HHS Secretary Azar Secures Trump Healthcare Victory
Who said President Trump didn’t have a health plan?
Health and Human Services Secretary Alex Azar is implementing the president’s healthcare agenda and improving the way health insurance companies operate by requiring more price transparency. This will likely prove to be the most effective healthcare reform ever enacted.
“We want every American to be able to work with their doctor to decide on the healthcare that makes sense for them, and those conversations can’t take place in a shadowy system where prices are hidden,” he said when announcing the recent rule change that will change healthcare for virtually all Americans, and change it for the better.
Healthcare Price Transparency
The finalized rule change requires private health insurers to disclose in real-time and prior to treatment the cost of medical services. Effectively, the rule requires insurers to put a price tag on medical services so consumers can shop around and plan accordingly.
The rule also requires private insurers to disclose the exact dollar amount they pay healthcare providers for specific services. Consumers can then gauge whether they’re being charged too much for a particular procedure or treatment and look elsewhere.
As Secretary of Labor Eugene Scalia says, “American workers in employer-sponsored health plans will now have access to real-time, personalized cost-sharing information that empowers them to shop and compare costs between specific providers before receiving care.”
Implementing price transparency, moreover, will relieve pressure from the many Americans who have been financially hurt by COVID-19. Even before the pandemic, 16 percent of Americans had received a surprise medical bill, and 22 percent were scared to go to the doctor because they didn’t think they could afford it.
Timothy Regan’s story shows why many Americans are afraid to seek care even during a global pandemic. Mr. Regan went to the ER after experiencing coronavirus symptoms but, instead of receiving a COVID-19 test, he underwent a regime of unrelated diagnostic tests. Because he never took a COVID-19 test, his insurance company tried to deny him coverage and left him with a bill for $3,200.

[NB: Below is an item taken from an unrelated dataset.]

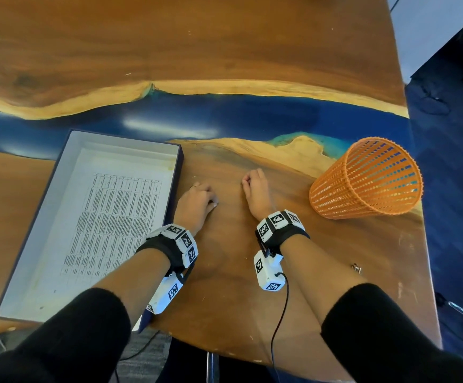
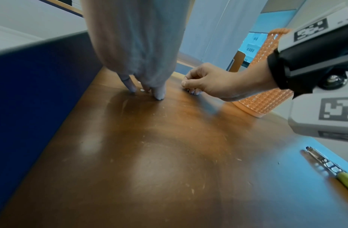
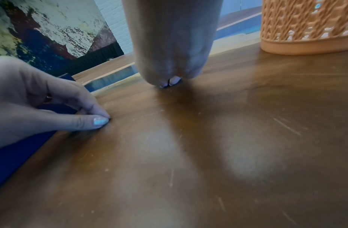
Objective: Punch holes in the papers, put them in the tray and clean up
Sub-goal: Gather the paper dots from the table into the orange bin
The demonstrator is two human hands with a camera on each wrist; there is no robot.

Forcing insurers and hospitals to tell patients how much treatment costs will alleviate these types of worries and drive down prices by increasing competition. Americans should feel they can go to the hospital when they need care, and we should encourage people to get tested, not hit them with surprise bills.
No one goes to the Apple Store to buy an iPhone without finding out how much the phone and its contract cost. If a company like Apple doesn’t reveal its prices, it would soon go out of business. Price tags exist when we buy a phone or eat out; there is no reason this same basic principle shouldn’t apply when Americans shop for healthcare.
Empirical research shows price transparency could save the average family approximately $11,000 annually and cut healthcare costs by more than 30 percent. Insurers and hospitals would have to compete with each other to offer the lowest prices. If a patient is being charged thousands for routine tests, like an MRI, they could go elsewhere and receive the same care for less.
These savings would boost our economy while we recover from COVID-19. The esteemed economist Arthur Laffer argues, “the rules will unleash a real market in healthcare, usher in competition and choice, dramatically lowering the costs of care and coverage. Fewer dollars going to healthcare and more going to wages, jobs and small businesses in our local communities will help boost our nation’s economic recovery.”
Secretary Azar has helped President Trump achieve a huge victory for the American people. Implementing price transparency will save families thousands of dollars and bring free-market forces to bear on healthcare. This reform couldn’t be more timely and wouldn’t have been possible without Secretary Azar’s relentless effort.
Ken Blackwell is a Senior Fellow for Human Rights and Constitutional Governance, at the Family Research Council. He is a member of the board directors of the Club For Growth.